PITTSBURGH – Alex Ovechkin and his Washington Capitals are now standing in front of a mirror. What do they see?
Is it the long past of playoff heartbreaks, or the fortitude they claim to have fostered these last several months while compiling the NHL’s best regular season record?
They will spend the next two days hearing about both possibilities before facing a must-win Game 5 against the Pittsburgh Penguins back at Verizon Center on Saturday. This will be an uncomfortable time.
For while there will no doubt be plenty of soundbites from the key figures on this team that they’re playing with short memories, they can’t completely escape the fact that they’ve never managed to win the big one.
“It’s a totally different year,” Ovechkin said after Wednesday’s 3-2 overtime loss. “Last year we (were) winning 3-1 against the Rangers and we lost. We just have to have the mentality of shift to shift, period by period, and try to turn it around. Try to win the next game.”
There is no shame in losing to the better team in a best-of-seven series, but the Capitals entered this one believing they were it. This is unquestionably the best group Washington has had during the Ovechkin era.

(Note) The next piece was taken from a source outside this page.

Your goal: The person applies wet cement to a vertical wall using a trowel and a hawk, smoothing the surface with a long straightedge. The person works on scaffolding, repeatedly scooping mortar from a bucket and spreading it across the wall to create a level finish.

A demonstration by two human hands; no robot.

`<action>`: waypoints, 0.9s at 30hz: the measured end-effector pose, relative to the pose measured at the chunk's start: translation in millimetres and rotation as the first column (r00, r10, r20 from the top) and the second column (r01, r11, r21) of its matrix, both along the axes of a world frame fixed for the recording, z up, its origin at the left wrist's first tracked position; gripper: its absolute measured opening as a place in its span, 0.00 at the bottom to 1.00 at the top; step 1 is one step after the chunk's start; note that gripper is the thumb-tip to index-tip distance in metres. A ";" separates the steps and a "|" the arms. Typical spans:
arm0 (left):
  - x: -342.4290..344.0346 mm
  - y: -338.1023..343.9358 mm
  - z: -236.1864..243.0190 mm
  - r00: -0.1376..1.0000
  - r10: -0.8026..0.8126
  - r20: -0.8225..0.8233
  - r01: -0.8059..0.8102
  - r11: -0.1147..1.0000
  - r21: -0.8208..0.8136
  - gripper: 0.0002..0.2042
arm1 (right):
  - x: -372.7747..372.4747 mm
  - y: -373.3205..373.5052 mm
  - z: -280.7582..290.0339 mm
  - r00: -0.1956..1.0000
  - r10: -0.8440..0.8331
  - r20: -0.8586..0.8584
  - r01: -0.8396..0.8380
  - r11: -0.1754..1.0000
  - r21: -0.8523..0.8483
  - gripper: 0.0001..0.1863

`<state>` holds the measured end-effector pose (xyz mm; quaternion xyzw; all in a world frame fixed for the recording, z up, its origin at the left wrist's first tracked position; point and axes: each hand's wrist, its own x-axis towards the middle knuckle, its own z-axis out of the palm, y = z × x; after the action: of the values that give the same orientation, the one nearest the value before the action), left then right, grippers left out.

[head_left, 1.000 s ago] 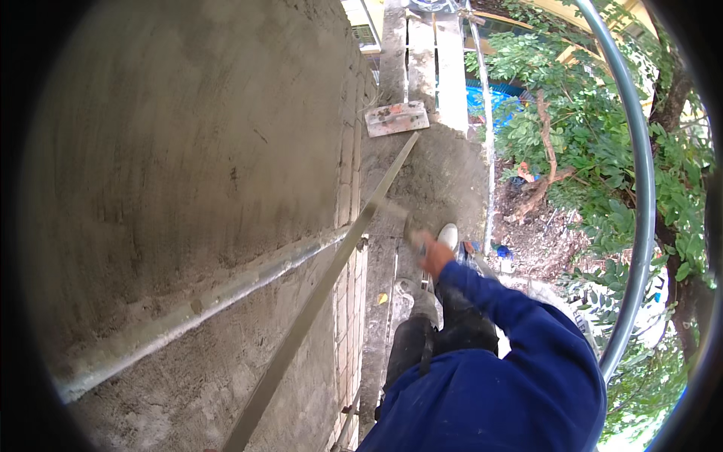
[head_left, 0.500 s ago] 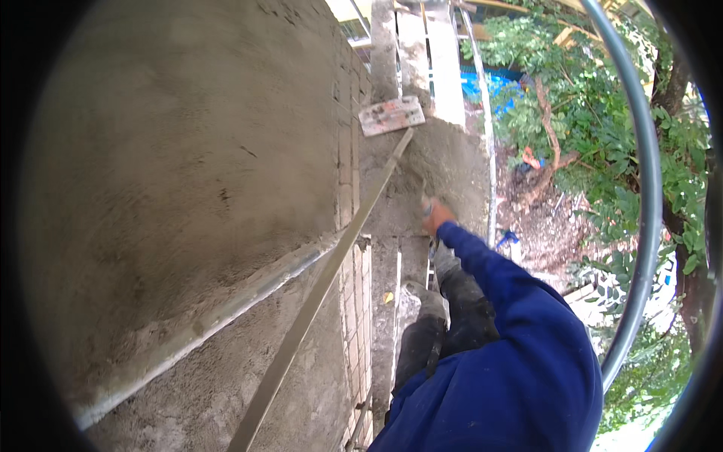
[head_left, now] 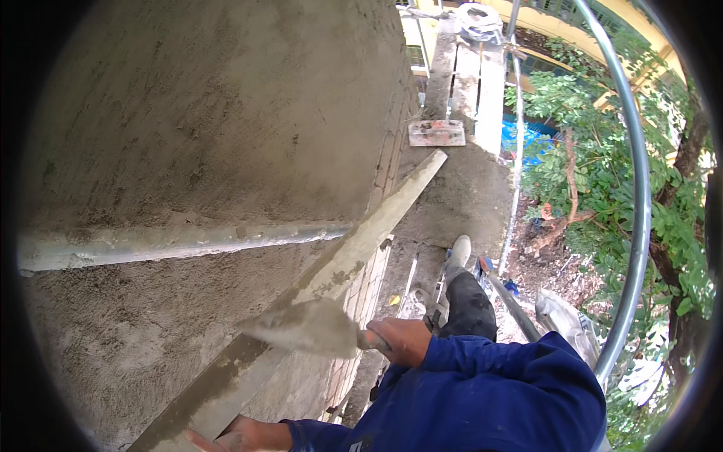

And yet they missed a golden opportunity to even the series here in Game 4.
The Penguins’ blue-line looked awfully thin with Kris Letang serving a suspension and Olli Maatta out injured. Veteran winger Eric Fehr was also unable to go for Pittsburgh. When you couple that with the fact Washington had dominated everywhere but the scoreboard two nights earlier, this was a favourable situation.
“We didn’t take advantage of it,” said Capitals coach Barry Trotz.
This was a tense evening at Consol Energy Center, where Jay Beagle staked his team to an early 1-0 lead before Trevor Daley and Matt Cullen put Pittsburgh up 2-1. John Carlson tied it before the second intermission and you just knew the next one would be the winner.
It was essential to hold your nerve, to be hard on pucks, to find a way to make a difference.
The clock stopped 2:34 into overtime when Caps defenceman Mike Weber – a trade deadline pickup dressing in just his fourth game since March 22 – inadvertently cleared the puck directly onto Patric Hornqvist’s stick.
What a game.
“In the playoffs you see a lot of that,” said Penguins captain Sidney Crosby. “You see different scenarios, getting a lead, losing it, close games like this, tight-checking games. I think you just have to believe in the way you play and trust we’ll get our chances and when we do someone will step up.”
That is what Washington needs more than anything.
It doesn’t have to be Ovechkin. Where is Evgeny Kuznetsov, the team’s leading point-getter this season? He has one assist in this series and a mere two points in these playoffs.
Perhaps it can come from an unsung member of the team, one of the depth forwards or maybe even a defenceman.
The point here is that it has to come from somewhere if the core of this team is ever going to shake its reputation. We’ve seen teams like St. Louis and San Jose get to work on remodelling their images this spring and time is running awfully short for Washington to join them.
Understandably, we found a pretty dejected group when the visiting locker-room opened at Consol Energy Center after Hornqvist’s winner.
“That’s why it’s (called) sudden death,” said Trotz. “That’s what it feels like. We’ll have to deal with it. This group’s dealt with a lot of things, I think they’ve handled adversity pretty well all year so they’ll have to do it again.
“We’ve dug ourselves a hole and see if we can dig ourselves out a little bit.”
The painful truth is that erasing a 3-1 hole against these Penguins is almost certainly too big of a mountain to climb. Pittsburgh has only lost three of its last 18 games overall. It’s difficult to imagine it suddenly losing three in a row.
But perhaps we might see some progress in how the Capitals at least respond to this latest setback.
At minimum, they should deliver their best performance of the series in front of their home fans on Saturday night. The dream is nearly dead but there should still be some life in the body.
“I think it’s time for everybody just to forget those two games,” said Ovechkin. “You never know what’s going to happen. We have to win the next one and then we’ll see what’s going to be.”
We’re going to learn something in Game 5.
Have the Capitals taken a step forward or are they still what we thought they were?